Forum Moderators: goodroi
I think Dijkgraaf has brought up some interesting considerations that deserve their own thread. A new robots standard proposal deserves attention.
reads robots.txtobeys Disallow directives
Request robots.txt again if more than 24 hours since last request
Doesn't request robots.txt more than once an hour
Doesn't request files more than once every 5 seconds
Requests are not repeated within 24 hours
obeys no cache tag
obeys no follow tag
obeys no index tag
obeys none tag
request-header user-agent contains URL to page about bot
the about bot page explains how to disallow bot in robots.txt
request-header user-agent contains bot name in agent
request-header user-agent bot name matches the one it looks for in robots.txt / meta tags
request-header user-agent doesn't change often
recognises commented out links
doesn't request URL's with #
Stops revisiting not found (404) pages after a time
Doesn't frequently re-requests (404) pages
Stops revisiting moved permanently (301) pages
Stops revisiting gone (410) pages
And also some features that I'd like to see in all bots (some support some, but most don't)request-header contains If-Modified-Since (this includes when fetching robots.txt)
obeys Disallow file extension wildcard directives
Allows site owner to control delay
allows site owner to control frequency of revisits
obeys no no-email-collection tag
request-header From contains e-mail address
request-header referer contains where it found link to the requested item
request-header user-agent contains contact e-mail address
the about bot page explains purpose of the bot
Now I'll go back to beating a dead horse, so to speak. I think wilderness and Lord Majestic's argument about bots obeying sites' terms of service can be summed up like this:
wilderness: Bots should obey a sites terms of service.
Lord Majestic: While desirable, it isn't technically feasible.

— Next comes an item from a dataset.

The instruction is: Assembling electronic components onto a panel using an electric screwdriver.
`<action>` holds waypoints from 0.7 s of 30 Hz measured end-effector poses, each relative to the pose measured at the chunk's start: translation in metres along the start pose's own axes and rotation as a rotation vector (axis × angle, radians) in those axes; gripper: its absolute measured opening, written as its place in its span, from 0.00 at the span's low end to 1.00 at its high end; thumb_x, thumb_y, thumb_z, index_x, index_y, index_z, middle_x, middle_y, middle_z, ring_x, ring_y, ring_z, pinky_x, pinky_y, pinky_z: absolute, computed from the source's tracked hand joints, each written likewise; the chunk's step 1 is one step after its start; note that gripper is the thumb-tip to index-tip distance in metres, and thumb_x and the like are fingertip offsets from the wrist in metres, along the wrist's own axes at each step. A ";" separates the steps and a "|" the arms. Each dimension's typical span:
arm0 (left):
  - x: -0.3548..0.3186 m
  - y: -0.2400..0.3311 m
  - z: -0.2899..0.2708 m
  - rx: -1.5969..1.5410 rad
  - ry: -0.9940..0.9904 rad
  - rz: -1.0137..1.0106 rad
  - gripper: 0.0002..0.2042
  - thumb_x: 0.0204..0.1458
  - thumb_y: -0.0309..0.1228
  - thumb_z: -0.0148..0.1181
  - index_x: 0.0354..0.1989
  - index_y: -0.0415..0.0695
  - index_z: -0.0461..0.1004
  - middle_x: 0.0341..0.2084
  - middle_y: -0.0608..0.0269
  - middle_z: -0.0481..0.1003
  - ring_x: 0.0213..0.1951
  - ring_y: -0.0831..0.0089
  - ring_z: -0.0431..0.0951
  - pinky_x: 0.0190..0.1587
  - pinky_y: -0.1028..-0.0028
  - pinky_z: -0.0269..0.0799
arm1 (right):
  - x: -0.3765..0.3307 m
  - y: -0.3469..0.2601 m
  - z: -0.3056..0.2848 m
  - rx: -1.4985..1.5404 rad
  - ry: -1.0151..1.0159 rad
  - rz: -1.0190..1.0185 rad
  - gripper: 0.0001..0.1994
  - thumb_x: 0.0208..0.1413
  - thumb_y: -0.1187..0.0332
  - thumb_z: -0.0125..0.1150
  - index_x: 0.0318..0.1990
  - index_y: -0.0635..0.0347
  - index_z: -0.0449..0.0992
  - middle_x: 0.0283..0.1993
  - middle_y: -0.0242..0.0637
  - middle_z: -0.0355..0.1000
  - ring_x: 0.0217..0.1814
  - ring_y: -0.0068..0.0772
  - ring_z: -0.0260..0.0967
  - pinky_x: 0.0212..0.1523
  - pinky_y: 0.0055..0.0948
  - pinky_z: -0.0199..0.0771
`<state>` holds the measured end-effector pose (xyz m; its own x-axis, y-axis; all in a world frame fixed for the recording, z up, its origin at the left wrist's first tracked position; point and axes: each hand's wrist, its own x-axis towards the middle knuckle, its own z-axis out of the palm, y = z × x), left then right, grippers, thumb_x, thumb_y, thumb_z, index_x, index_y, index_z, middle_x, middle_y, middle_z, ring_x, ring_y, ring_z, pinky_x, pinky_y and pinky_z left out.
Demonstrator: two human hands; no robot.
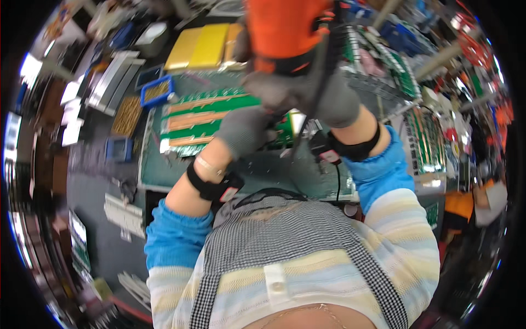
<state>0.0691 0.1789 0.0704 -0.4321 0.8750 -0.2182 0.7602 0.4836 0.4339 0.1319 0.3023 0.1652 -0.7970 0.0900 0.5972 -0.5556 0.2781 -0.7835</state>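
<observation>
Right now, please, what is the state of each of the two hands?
Left hand: cannot be told, too blurred.
Right hand: closed, holding the orange power tool.

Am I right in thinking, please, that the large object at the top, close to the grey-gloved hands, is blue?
Not quite: the large object is orange with dark parts, not blue, as the head view shows. It is at the top, close to the grey-gloved left hand and right hand.

The left hand (242, 130) and right hand (331, 104) wear plain grey knit gloves (342, 109); the blurred, bulky tool (287, 30) above them looks orange and black. Beside the left, a flat green panel (192, 132) bears tan stripes; below both, the cloth apron (285, 233) is black-and-white checked.
</observation>
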 end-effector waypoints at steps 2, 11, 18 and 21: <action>-0.003 0.004 -0.003 -0.011 -0.042 -0.103 0.13 0.43 0.37 0.60 0.38 0.50 0.76 0.31 0.57 0.76 0.36 0.59 0.77 0.37 0.64 0.71 | 0.003 -0.002 0.005 -0.131 0.018 -0.044 0.19 0.36 0.66 0.69 0.38 0.58 0.72 0.27 0.30 0.73 0.29 0.23 0.71 0.31 0.26 0.71; -0.003 0.004 -0.003 -0.122 -0.015 -0.033 0.13 0.44 0.37 0.61 0.38 0.50 0.74 0.32 0.59 0.75 0.39 0.61 0.76 0.40 0.65 0.70 | -0.004 -0.007 -0.004 -0.094 0.007 -0.258 0.27 0.38 0.81 0.62 0.50 0.61 0.62 0.38 0.41 0.70 0.30 0.27 0.71 0.32 0.23 0.72; -0.004 0.001 0.000 -0.128 0.082 -0.011 0.13 0.42 0.37 0.62 0.37 0.51 0.75 0.32 0.60 0.75 0.38 0.62 0.76 0.40 0.66 0.70 | -0.028 -0.021 -0.032 0.223 0.096 -0.129 0.16 0.48 0.69 0.45 0.45 0.66 0.62 0.36 0.46 0.66 0.31 0.34 0.64 0.32 0.32 0.68; 0.000 0.000 0.001 -0.143 0.011 0.028 0.14 0.40 0.33 0.64 0.37 0.48 0.74 0.30 0.60 0.74 0.35 0.62 0.75 0.37 0.68 0.70 | -0.037 -0.026 -0.050 0.299 0.213 -0.123 0.25 0.48 0.65 0.46 0.54 0.66 0.58 0.34 0.47 0.66 0.31 0.34 0.63 0.32 0.31 0.67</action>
<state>0.0693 0.1786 0.0697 -0.4176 0.8875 -0.1949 0.6952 0.4502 0.5603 0.1882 0.3395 0.1721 -0.6710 0.2787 0.6871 -0.7133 0.0106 -0.7008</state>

I agree with both of you. That's why I'd like to propose a new standard that would encompass Dijkgraaf's list and add a bot-understandable framework for obeying terms of service that relate to search engine use of a website.

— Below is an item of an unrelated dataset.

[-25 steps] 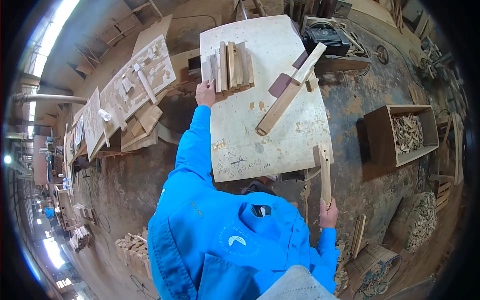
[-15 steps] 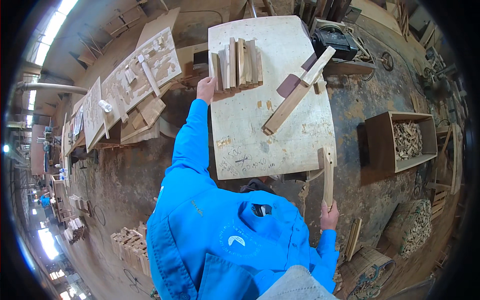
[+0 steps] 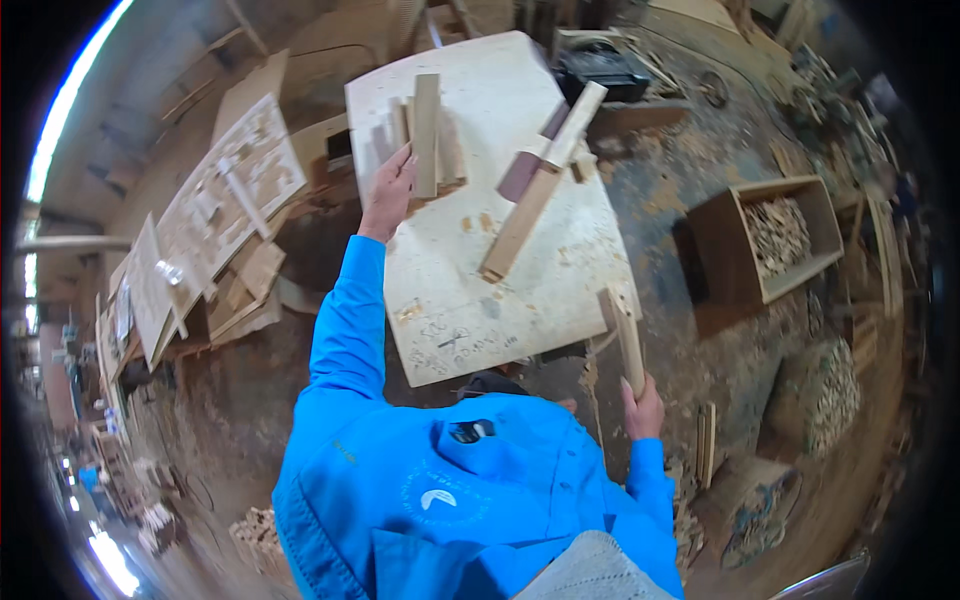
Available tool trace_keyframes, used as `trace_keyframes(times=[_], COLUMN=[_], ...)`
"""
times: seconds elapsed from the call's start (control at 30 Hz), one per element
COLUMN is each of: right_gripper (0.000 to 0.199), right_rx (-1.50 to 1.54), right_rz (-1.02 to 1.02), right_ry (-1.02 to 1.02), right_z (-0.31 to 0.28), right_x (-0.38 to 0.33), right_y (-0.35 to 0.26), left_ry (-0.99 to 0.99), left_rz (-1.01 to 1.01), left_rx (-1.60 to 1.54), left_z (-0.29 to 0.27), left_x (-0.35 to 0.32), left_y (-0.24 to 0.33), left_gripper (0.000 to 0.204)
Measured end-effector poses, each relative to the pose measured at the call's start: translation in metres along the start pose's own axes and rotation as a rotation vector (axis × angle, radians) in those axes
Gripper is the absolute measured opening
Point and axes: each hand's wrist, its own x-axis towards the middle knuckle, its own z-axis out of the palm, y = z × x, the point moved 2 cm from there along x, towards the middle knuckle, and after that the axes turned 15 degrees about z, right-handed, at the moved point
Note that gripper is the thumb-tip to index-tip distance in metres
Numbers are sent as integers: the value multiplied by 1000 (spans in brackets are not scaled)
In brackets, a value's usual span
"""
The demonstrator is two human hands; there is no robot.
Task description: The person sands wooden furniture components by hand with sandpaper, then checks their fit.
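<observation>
While looking down from the head camera, see a pale work table (image 3: pixel 520 300) filling the middle, up toward twelve o'clock. Left hand (image 3: pixel 388 192) stretched far out at eleven o'clock, fingers wrapped around a flat wood slat (image 3: pixel 426 135) standing up on end. More short wood pieces (image 3: pixel 400 130) lying right beside that slat, touching it, on the far part of the table. Right hand (image 3: pixel 642 408) low at four o'clock, just off the near table corner, fist tight around the bottom of a thin wood stick (image 3: pixel 626 335) pointing up. Long wood beam (image 3: pixel 542 185) lying slanted across the table at one o'clock, well apart from both hands. Open wooden box (image 3: pixel 765 240) full of small wood bits on the floor at three o'clock. Flat boards (image 3: pixel 210 215) leaning at nine to ten o'clock. Blue jacket sleeves (image 3: pixel 345 330) running up from six o'clock.
</observation>
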Motion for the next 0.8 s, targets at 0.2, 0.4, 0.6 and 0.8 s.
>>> trace_keyframes(times=[0.2,0.4,0.6,0.8], right_gripper=[50,47,43,46], right_rx=[-87,-66,-43,-91], right_rz=[51,38,26,41], right_ry=[85,108,102,96], right_z=[12,8,4,5], right_x=[3,0,0,2], right_y=[-9,-11,-21,-9], left_ry=[-173,-155,-233,-285], left_rz=[174,102,144,146], left_rx=[246,511,550,845], left_z=[137,187,198,211], left_x=[39,99,124,109], left_y=[-37,-101,-129,-107], left_gripper=[40,43,42,40])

Perhaps robots.txt could be extended to tell bots whether or not files could be cached and for how long, how often to respider, how many times a minute a bot should make requests, etc.
That's about all I'd want from the standard, but I'm sure wilderness could think of a lot more.
Now to comment on some of Dijkgraaf's suggestions:
Doesn't request files more than once every 5 seconds
Crawl-delay parameters seems to be more and more supported and it gives opportunity to specify custom delay. Perhaps it would make sense to have multiple Crawl-Delays because some static files are fast for retrieval but some dynamic pages (search) can be slow.
From bot writer's point of view default delay of 5 seconds is too high (for a site with lots of pages), and I'd say 1 second should be minimum, with default somewhere between 1 and 2 :)
request-header referer contains where it found link to the requested item
Pretty much impossible because the same link could be present in thousands of pages. However I am inclined to change my bot to include referer in cases when bot gets redirected from another domain -- this seems to be valuable for possible troubleshooting as well as gives idea to the webmaster.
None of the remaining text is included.